Suppose the coupled task set has n kind of way for tearing; combining with formula (2), formula selleck chemicals (1) can be transformed
into minTT=minT1,T2,…,Tn. (3) Formula (3) is time aggregative model based on task transmission and interaction. As can be seen from this model the shortest task transmission and interaction represent an optimal task execution sequence. According to this task sequence, the whole design duration of coupled set will come to the shortest one. Moreover, the measurement of aggregative time is to calculate the execution time Ti of all the tasks. The measurement of task transmission and interaction is described as follows: tr=SF×t, (4) where tr is practical transmission time. SF can be calculated by the following formula, where m is the number of impact influences, Vi is the value of Fi, and ei is the weight of Fi: SF=∑i=1mei×Vi. (5) According to the analysis, the model can be built based on the following assumptions . All tasks are done in every stage. Rework performed is a function
of the work done in the previous iteration stage. The work transformation parameters in the matrix do not vary with time. We take formula (5) mentioned above as the first objective function which is used to measure the quality loss of decoupling process. The other objective function, development cost, is adopted by using cumulative sum of the whole iteration process. In addition, the constraint condition of the model can be expressed as follows: Ωj = ∑i=1naij < 1(i, j ∈ Ak), which makes the entries either in every row or in every column sum to less than one. Based on these analyses, the hybrid model set up in this paper is described as follows: Object 1: tr=SF×t, (6) Object 2:limT→∞∑t=0TΛt=I−Λ−1, (7) Satisfy Ωj=∑i=1naij<1 i,j∈Ak, (8) where formulas (6) and (7) are objective functions, where the first one represents quality loss and the other development cost. The symbol Ak in constraint condition (8) denotes small coupled sets
after tearing approach and aij is an element in Ak.

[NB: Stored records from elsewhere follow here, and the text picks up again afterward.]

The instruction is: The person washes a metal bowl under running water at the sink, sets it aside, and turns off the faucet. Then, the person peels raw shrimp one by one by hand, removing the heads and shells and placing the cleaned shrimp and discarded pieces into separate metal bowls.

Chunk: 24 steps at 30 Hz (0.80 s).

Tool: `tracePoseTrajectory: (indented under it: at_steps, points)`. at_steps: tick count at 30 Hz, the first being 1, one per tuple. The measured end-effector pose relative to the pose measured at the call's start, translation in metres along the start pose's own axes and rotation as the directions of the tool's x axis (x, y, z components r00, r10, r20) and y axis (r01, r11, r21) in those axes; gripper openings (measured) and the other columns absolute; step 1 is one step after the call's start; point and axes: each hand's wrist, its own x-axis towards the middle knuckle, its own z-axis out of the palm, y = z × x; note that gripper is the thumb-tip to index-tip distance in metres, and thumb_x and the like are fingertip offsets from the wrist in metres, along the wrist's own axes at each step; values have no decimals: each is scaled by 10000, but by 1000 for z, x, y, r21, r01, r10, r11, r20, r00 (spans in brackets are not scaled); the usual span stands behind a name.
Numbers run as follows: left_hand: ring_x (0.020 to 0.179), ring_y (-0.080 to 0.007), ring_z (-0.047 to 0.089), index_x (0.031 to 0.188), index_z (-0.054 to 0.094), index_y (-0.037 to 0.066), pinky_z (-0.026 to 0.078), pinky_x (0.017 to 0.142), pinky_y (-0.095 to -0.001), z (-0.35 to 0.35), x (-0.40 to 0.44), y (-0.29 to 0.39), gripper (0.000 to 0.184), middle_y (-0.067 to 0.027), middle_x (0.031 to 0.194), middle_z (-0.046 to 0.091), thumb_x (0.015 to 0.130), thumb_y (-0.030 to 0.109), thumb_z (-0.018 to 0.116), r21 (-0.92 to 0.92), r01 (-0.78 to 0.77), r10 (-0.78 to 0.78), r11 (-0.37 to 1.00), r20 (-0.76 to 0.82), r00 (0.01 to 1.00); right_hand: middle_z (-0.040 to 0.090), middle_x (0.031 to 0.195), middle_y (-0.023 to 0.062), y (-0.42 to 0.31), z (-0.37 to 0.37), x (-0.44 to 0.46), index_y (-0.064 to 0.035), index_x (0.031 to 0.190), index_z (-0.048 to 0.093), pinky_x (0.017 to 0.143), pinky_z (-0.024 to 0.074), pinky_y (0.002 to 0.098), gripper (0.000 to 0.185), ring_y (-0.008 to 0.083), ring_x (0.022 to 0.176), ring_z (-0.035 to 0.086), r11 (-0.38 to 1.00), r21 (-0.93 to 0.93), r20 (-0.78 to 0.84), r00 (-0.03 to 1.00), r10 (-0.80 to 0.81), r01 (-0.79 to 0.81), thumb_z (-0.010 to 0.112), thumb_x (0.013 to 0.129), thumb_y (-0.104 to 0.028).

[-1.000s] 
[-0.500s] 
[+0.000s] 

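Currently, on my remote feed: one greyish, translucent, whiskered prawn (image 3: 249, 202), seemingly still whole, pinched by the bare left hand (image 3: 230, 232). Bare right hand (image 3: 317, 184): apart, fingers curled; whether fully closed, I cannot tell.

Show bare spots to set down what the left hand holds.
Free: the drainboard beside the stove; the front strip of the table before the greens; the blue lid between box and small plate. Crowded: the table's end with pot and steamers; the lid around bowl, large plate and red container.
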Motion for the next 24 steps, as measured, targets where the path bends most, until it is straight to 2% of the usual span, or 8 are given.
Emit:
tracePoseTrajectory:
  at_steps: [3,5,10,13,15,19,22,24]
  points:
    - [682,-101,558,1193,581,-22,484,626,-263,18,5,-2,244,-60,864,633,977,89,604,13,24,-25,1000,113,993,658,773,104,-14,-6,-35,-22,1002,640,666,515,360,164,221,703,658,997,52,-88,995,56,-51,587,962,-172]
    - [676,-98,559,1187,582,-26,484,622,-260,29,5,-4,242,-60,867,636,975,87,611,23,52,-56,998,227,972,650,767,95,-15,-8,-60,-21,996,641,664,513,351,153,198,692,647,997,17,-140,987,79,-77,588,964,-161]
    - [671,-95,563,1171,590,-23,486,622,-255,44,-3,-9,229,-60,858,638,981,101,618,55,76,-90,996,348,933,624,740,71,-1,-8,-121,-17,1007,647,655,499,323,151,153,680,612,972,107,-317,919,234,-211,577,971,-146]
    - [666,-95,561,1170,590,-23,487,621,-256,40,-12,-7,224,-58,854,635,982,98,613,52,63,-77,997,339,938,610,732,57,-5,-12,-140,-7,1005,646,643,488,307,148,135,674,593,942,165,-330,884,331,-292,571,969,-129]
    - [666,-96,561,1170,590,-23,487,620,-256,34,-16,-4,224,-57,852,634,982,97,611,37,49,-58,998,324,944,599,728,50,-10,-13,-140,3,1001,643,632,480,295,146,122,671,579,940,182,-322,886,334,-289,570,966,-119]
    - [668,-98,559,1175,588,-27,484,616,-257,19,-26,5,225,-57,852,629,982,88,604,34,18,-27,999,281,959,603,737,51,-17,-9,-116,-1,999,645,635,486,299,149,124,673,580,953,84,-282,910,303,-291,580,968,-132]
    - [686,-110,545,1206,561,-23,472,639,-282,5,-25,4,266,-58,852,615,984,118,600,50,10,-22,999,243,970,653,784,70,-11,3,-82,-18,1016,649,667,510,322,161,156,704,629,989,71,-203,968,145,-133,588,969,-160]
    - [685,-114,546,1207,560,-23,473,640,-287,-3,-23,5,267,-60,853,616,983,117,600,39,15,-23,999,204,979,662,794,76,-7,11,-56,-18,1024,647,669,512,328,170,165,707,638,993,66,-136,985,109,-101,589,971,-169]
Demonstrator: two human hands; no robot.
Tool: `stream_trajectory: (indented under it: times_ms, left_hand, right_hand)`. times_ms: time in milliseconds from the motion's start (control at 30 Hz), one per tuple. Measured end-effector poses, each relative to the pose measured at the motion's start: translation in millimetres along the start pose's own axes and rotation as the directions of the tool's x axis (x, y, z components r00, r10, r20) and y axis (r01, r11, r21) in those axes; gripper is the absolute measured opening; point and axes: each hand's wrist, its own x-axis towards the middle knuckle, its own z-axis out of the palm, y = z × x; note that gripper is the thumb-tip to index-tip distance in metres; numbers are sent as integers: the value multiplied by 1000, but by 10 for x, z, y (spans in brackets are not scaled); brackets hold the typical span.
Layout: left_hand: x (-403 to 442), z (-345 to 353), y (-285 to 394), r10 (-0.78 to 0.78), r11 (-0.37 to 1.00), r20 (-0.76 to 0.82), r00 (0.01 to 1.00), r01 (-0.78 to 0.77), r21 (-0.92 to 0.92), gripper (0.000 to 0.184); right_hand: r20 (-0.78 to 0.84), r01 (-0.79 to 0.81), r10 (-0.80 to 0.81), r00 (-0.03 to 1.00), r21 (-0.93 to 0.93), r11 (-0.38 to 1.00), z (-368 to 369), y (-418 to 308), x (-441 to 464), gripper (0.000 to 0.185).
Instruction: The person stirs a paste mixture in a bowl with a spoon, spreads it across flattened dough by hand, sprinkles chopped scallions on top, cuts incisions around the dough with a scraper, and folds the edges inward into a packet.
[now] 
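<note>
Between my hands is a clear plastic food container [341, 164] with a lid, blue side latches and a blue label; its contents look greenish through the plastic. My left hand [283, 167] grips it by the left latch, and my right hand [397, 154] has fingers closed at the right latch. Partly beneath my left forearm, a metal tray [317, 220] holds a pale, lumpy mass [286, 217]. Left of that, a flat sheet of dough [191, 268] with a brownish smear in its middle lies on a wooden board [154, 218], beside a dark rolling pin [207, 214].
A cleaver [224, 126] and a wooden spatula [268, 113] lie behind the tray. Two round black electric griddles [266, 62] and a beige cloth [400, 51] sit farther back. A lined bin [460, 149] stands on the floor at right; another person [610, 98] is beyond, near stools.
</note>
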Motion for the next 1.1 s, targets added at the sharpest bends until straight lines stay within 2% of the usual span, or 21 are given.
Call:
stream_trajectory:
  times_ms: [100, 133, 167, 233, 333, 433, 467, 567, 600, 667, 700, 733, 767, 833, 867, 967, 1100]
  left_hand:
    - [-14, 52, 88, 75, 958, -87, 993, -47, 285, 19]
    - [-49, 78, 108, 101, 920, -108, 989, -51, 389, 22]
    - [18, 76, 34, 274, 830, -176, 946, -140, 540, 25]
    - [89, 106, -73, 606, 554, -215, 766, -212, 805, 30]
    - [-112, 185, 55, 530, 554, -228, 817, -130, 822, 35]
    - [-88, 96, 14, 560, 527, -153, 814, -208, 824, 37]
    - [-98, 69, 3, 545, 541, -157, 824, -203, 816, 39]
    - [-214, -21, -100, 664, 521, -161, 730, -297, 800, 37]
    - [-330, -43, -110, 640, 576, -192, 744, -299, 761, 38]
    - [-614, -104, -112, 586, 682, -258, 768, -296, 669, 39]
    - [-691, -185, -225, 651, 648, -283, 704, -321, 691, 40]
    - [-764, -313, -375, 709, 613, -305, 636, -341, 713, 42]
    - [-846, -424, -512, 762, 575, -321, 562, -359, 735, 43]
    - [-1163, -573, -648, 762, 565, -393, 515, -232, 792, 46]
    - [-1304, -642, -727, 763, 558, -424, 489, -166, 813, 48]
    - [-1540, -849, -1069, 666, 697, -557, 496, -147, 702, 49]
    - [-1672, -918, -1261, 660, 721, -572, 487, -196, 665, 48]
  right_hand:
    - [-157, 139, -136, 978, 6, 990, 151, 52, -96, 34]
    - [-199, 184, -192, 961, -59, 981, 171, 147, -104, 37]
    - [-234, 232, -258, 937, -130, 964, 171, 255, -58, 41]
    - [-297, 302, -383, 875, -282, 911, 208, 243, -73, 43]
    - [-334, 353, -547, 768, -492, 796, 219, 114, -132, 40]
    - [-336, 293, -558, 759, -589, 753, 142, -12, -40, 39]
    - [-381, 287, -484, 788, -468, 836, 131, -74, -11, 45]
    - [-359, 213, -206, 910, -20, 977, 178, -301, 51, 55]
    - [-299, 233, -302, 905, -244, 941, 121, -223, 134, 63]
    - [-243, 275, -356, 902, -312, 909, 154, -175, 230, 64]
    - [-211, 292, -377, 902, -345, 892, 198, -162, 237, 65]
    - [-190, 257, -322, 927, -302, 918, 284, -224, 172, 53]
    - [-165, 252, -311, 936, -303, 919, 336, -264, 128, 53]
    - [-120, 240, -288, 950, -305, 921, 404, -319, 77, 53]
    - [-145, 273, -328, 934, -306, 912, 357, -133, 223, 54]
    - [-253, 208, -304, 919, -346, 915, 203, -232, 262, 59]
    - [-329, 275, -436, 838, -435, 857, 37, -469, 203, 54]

This constraint condition is used to assure that the decomposed small coupled set Ak can converge. 4. Artificial Bee Colony Algorithm for Finding a Near-Optimal Solution The hybrid model set up in the above section is difficult in finding out the optimal solution by conventional methods such as branch and bound method and Lagrangian relaxation method. Due to its simplicity and high-performance searching ability, heuristic algorithm has been widely used in Entinostat NP-hard problems. As a new swarm intelligence algorithm, artificial bee colony algorithm (ABC) has strong local and global searching abilities and has been applied to all kinds of engineering optimization problems. In this section, the ABC algorithm is used to solve this coupled problem. 4.1. Artificial Bee Colony Algorithm The ABC algorithm is one of the most recently introduced optimization algorithms inspired by intelligent foraging behavior of a honey bee swarm.